Task to complete: Within the listing below, please copy exactly the lines between the line holding "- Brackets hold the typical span" and the line holding "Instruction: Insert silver", inclusive.
□ □ □ □ □ □ □
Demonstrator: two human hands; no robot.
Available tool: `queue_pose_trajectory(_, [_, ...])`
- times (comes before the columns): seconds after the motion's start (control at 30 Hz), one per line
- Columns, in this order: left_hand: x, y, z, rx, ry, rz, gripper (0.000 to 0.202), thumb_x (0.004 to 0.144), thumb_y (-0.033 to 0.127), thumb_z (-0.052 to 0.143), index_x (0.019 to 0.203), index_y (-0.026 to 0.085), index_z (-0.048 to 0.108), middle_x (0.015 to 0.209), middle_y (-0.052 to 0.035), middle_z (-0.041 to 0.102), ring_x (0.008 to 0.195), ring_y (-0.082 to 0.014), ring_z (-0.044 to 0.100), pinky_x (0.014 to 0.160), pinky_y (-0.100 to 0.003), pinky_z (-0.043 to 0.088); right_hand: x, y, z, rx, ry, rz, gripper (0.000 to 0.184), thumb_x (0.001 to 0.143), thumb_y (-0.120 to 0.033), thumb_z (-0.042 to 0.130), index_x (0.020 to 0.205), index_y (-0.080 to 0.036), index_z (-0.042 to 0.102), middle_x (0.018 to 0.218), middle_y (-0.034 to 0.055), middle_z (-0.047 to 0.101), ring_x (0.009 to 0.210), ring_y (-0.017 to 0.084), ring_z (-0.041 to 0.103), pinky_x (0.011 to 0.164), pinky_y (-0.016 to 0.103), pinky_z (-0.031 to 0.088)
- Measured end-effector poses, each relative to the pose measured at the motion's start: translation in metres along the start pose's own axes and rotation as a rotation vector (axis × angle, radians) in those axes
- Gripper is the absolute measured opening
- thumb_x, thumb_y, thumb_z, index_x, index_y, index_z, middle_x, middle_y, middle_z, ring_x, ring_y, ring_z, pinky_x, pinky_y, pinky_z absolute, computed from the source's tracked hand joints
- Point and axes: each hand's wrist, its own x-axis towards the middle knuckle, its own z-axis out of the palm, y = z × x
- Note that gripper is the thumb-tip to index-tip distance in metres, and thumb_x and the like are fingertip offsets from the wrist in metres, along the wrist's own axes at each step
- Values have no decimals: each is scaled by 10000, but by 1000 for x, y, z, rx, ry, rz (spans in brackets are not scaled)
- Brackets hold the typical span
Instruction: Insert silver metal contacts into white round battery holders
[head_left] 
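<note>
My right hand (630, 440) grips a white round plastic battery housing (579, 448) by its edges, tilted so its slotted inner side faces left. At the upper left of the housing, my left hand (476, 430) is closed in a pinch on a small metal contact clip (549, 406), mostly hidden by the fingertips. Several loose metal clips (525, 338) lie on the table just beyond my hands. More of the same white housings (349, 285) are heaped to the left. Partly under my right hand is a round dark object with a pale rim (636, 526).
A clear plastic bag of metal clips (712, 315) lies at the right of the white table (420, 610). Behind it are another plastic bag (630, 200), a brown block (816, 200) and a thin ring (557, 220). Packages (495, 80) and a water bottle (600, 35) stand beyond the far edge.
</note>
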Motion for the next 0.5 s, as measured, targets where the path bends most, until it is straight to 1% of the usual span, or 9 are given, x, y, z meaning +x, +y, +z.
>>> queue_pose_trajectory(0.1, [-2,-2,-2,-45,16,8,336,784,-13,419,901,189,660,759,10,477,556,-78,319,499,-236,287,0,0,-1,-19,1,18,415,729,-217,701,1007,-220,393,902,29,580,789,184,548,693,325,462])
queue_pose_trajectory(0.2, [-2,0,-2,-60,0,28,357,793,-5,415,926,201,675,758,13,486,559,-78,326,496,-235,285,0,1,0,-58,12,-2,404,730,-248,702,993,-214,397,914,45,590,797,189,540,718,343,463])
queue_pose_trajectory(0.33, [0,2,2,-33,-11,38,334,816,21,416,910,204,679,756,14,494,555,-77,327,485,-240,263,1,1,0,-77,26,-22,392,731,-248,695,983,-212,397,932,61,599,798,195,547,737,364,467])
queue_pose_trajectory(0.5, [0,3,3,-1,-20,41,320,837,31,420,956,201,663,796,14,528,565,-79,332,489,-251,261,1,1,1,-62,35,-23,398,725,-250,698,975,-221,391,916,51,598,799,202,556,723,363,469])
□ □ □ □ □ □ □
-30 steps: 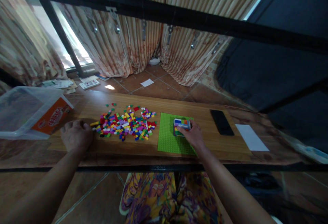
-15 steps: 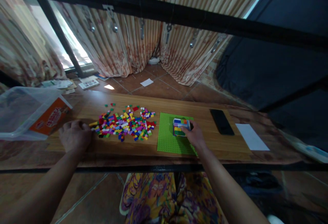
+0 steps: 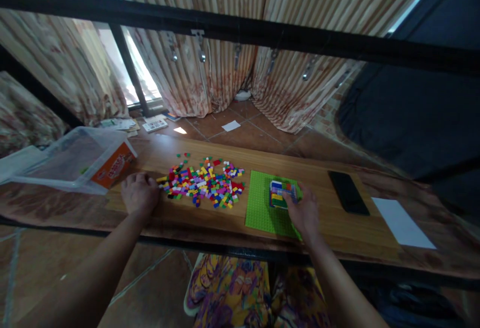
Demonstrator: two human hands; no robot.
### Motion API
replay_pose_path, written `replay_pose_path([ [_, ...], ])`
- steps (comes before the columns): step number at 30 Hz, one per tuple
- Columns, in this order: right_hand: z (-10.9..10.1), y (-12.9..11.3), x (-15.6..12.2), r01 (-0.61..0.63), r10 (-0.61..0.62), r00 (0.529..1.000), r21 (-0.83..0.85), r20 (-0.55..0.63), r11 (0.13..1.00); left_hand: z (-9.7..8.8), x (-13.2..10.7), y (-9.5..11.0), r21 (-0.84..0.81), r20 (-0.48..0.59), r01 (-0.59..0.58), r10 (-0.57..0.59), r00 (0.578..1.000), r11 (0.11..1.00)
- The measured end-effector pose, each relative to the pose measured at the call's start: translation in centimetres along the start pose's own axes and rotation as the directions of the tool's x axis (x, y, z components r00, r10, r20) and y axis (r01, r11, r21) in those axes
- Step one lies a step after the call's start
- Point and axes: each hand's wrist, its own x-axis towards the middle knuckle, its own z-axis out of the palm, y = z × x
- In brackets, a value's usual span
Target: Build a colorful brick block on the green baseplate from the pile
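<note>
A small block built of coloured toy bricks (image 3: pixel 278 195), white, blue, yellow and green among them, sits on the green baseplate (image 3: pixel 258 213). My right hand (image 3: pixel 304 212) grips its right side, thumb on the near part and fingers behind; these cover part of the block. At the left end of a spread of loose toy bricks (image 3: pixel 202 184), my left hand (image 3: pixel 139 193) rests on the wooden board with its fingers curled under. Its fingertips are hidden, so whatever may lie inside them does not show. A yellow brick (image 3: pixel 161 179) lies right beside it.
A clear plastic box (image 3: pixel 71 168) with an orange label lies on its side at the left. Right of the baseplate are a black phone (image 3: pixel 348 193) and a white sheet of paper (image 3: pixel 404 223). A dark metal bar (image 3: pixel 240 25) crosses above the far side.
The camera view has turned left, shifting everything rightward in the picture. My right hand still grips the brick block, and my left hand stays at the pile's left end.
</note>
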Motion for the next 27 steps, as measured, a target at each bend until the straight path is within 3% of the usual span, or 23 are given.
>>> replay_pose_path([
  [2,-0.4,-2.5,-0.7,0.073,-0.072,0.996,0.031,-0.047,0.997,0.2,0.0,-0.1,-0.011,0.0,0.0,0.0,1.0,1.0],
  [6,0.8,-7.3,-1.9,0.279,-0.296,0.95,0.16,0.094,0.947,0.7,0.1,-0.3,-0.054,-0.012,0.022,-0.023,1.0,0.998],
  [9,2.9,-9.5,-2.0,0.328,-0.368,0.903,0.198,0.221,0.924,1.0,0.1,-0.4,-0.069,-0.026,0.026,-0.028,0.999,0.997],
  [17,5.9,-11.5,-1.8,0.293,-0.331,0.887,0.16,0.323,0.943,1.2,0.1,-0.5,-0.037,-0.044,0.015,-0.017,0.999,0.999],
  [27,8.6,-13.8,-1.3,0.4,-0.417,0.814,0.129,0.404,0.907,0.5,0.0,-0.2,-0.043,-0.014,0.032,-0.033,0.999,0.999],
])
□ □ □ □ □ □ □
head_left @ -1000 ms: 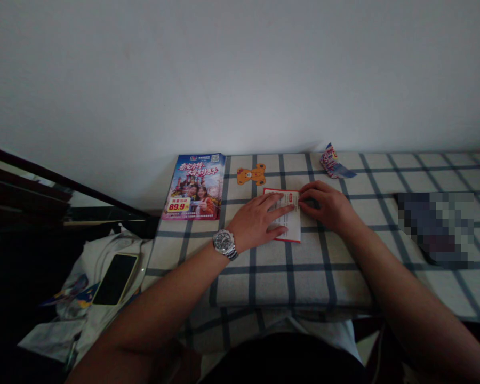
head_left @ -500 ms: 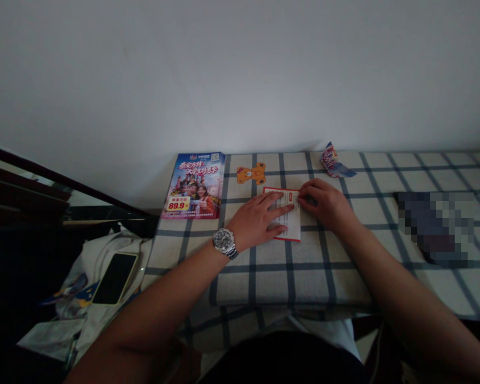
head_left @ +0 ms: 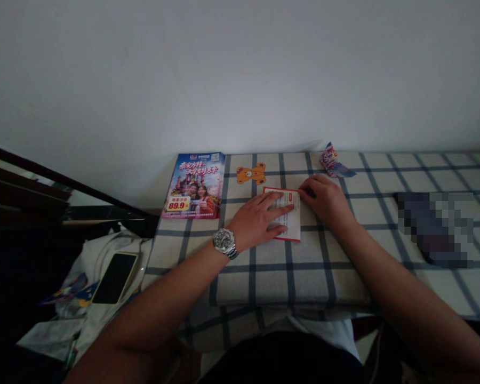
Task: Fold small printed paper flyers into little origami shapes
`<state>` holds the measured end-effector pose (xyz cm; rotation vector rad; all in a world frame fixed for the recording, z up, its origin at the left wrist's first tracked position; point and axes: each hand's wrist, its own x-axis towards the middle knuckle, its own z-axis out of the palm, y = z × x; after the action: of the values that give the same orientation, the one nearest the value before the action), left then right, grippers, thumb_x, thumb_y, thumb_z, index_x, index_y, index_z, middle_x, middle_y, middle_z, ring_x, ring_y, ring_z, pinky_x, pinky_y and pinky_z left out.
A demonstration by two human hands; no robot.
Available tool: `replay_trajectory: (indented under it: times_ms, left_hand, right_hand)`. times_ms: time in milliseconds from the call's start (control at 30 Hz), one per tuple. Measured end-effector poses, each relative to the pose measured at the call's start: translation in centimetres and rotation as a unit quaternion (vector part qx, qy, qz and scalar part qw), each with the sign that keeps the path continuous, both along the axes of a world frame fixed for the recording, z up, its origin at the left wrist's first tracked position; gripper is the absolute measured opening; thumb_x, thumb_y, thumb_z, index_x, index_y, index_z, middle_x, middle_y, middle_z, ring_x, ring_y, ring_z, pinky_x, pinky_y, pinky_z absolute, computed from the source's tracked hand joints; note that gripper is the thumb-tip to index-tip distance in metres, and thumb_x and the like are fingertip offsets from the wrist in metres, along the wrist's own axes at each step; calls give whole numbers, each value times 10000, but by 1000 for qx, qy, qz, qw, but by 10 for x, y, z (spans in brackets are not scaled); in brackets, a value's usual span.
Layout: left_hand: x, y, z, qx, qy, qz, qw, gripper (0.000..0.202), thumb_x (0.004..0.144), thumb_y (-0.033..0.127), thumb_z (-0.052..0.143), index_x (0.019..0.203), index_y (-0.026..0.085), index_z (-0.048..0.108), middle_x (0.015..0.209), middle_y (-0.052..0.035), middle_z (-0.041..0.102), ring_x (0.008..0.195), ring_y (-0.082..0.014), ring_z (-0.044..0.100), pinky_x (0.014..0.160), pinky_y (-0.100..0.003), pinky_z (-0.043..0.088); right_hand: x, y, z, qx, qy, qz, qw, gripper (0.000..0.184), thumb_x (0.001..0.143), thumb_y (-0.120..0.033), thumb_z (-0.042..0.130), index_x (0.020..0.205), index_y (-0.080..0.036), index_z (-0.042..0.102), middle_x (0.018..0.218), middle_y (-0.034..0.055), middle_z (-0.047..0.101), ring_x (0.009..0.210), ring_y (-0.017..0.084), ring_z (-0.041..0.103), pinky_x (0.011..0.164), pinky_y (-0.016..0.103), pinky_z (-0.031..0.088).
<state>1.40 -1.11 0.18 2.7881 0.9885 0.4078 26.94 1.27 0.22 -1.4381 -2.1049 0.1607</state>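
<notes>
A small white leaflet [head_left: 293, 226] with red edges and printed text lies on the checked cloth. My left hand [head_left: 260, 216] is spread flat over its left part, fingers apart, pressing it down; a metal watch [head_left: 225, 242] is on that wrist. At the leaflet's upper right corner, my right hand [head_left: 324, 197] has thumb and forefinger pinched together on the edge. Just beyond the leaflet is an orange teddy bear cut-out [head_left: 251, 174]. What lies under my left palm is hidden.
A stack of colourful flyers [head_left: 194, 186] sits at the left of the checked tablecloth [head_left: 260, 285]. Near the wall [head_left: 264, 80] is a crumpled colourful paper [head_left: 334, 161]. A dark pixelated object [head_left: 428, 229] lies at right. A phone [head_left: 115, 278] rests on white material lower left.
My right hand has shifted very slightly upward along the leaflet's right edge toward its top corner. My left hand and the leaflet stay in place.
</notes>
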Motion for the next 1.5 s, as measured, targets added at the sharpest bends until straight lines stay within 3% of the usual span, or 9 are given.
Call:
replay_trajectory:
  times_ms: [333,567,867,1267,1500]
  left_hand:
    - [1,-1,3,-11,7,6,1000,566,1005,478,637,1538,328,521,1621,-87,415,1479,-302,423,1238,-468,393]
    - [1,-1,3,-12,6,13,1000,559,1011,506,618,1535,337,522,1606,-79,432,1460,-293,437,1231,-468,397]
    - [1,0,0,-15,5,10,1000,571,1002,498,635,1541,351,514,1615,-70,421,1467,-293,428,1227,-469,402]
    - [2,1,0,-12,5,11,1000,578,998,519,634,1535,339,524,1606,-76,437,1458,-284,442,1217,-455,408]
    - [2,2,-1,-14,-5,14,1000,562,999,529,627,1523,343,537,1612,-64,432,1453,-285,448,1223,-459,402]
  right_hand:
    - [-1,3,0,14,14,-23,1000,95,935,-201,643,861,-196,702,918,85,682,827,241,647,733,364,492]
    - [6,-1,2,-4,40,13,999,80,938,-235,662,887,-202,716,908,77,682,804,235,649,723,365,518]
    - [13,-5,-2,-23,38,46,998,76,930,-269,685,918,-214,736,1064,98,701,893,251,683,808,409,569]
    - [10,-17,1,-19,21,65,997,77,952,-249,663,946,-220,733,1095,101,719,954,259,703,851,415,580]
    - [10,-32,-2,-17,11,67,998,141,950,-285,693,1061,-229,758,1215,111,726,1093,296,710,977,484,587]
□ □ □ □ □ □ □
Written response:
- Brackets hold the typical span
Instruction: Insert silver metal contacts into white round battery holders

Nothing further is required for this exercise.